- Genre: Roast, comedy
- Directed by: Beth McCarthy-Miller

Production
- Executive producers: Tom Brady Kevin Hart Casey Patterson Jeff Ross
- Running time: 3 hours

Original release
- Network: Netflix
- Release: May 5, 2024

= The Roast of Tom Brady =

Television special

The Roast of Tom Brady (occasionally stylized as The Greatest Roast of All Time: Tom Brady) is a celebrity roast special that aired on the streaming service platform Netflix. Former American football quarterback Tom Brady of the New England Patriots and the Tampa Bay Buccaneers served as the night's roastee with many celebrities in attendance, in addition to comedians, former teammates, and former Patriots head coach Bill Belichick. The show was hosted by Kevin Hart and "roastmaster general" Jeff Ross with an introduction from Rich Eisen. It aired live on Netflix as part of the Netflix Is a Joke Fest comedy festival in Los Angeles, California on May 5, 2024.

== Summary ==
The roast included jokes surrounding Brady's divorce from Gisele Bündchen, Spygate, Deflategate, trainer Alex Guerrero, O. J. Simpson, Bill Belichick's job status, New England Patriots owner Robert Kraft, cryptocurrency, and Brady losing to Eli Manning in the Super Bowl twice in 2008 and 2012. During the special, Kim Kardashian was booed by the crowd while toasting to Brady. There was a joke made by Ross referencing Robert Kraft's 2019 soliciting prostitution charges, which Brady objected to by getting up and warning Ross "don't say that shit again." Numerous references were also made to Aaron Hernandez, a former teammate of Brady's found guilty of murder who later took his own life while serving time in prison; and to Brady's previous relationship with actress Bridget Moynahan who got pregnant with their child just before their relationship ended in 2006.

== Participants ==
=== Comedians ===

- Kevin Hart
- Nikki Glaser
- Tony Hinchcliffe
- Sam Jay
- Jeff Ross
- Tom Segura
- Andrew Schulz

=== Athletes ===

- Tom Brady
- Danny Amendola
- Drew Bledsoe
- Julian Edelman
- Rob Gronkowski
- Rodney Harrison
- Randy Moss
- Matt Light
- Peyton Manning
- Willie McGinest
- Nate Solder

=== Surprise guests ===

- Ben Affleck
- Bill Belichick
- Robert Kraft
- Will Ferrell as Ron Burgundy
- Kim Kardashian
- Peyton Manning
- Bert Kreischer

=== In the audience ===
Numerous celebrities attended the event including:

- Dane Cook
- Jim Gaffigan
- Shane Gillis
- Chelsea Handler
- Todd Glass
- Richard Kind
- Charles Woodson
- Amanda Kloots
- Jimmy Carr
- Joel McHale
- Sean O'Malley
- Guillermo Rodriguez
- Dana White
- Jim Harbaugh
- Yvonne Orji
- Max Holloway
- Sal Iacono
- Snoop Dogg
- Seth Green
- Galen Gering
- Mina Kimes
- Hasan Minhaj
- Gary Dell'Abate
- Hannah Berner

== Production ==
Airing on Netflix, the roast was executive produced by Brady, Hart, Ross, and Casey Patterson, and was directed by Beth McCarthy-Miller. Live and unedited, it was promoted as "The GROAT" by Netflix.

== Reception ==
The roast was viewed two million times on its debut night. It broke into the top 10 most-watched shows of the week in early May 2024.

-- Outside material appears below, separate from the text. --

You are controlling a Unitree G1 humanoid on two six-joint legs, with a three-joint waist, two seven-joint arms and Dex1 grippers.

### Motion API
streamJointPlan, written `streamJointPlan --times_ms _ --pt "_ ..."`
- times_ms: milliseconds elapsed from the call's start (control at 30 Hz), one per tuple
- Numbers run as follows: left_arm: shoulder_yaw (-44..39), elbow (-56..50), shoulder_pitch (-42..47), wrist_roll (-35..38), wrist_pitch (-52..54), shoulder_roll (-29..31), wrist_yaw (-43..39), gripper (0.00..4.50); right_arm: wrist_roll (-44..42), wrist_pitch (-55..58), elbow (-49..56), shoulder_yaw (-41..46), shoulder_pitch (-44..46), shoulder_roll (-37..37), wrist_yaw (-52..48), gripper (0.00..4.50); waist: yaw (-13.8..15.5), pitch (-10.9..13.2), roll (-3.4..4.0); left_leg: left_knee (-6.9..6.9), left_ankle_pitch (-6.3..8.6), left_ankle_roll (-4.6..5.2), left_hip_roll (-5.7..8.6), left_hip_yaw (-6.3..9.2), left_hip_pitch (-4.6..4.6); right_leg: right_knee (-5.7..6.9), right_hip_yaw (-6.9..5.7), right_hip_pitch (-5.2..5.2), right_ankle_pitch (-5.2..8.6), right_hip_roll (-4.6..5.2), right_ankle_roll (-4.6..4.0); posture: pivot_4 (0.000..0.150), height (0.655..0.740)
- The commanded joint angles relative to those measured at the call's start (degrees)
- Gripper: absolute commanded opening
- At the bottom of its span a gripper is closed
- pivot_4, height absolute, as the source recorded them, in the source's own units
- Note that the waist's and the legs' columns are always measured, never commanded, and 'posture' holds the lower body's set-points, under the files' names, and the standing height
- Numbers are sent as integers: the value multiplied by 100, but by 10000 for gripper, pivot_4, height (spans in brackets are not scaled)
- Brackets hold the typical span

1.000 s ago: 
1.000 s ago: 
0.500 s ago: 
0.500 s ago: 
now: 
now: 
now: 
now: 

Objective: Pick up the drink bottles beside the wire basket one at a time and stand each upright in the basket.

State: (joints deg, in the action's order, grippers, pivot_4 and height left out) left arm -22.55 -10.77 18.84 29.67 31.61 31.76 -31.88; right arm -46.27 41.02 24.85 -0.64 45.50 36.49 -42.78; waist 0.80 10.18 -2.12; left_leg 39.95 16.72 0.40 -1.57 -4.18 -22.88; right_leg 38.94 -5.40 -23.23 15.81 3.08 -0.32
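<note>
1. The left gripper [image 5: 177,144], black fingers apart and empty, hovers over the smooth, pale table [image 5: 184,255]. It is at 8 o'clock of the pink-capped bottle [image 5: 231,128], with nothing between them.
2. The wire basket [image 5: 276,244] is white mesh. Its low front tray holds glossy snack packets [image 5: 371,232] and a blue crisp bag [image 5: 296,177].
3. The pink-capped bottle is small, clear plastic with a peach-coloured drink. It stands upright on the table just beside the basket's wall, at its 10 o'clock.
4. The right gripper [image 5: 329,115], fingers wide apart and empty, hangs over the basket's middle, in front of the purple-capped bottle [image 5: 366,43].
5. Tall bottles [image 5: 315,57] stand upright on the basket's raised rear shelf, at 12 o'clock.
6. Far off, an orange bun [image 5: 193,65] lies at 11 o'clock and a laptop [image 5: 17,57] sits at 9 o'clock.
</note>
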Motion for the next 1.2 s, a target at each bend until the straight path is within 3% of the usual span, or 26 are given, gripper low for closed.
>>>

Gisele Bündchen, Brady's ex-wife, was reportedly "deeply disappointed" by the roast's "irresponsible" jokes.

Moynahan later posted on her Instagram account a day after the roast quoted:
Loyal people take shit more personal because they never would've did that shit to you
 which she captioned "So true."

Brady himself commented on the roast, saying that while he enjoyed the jokes, he would never do it again due to the effect it had on his children:

I liked when the jokes were about me. I thought they were so fun. I didn’t like the way they affected my kids...It’s the hardest part about…like the bittersweet aspect of when you do something that you think is one way and then all of a sudden you realize I wouldn’t do that again because of the way that it affected actually the people that I care about the most in the world. It makes you in some ways a better parent going through it.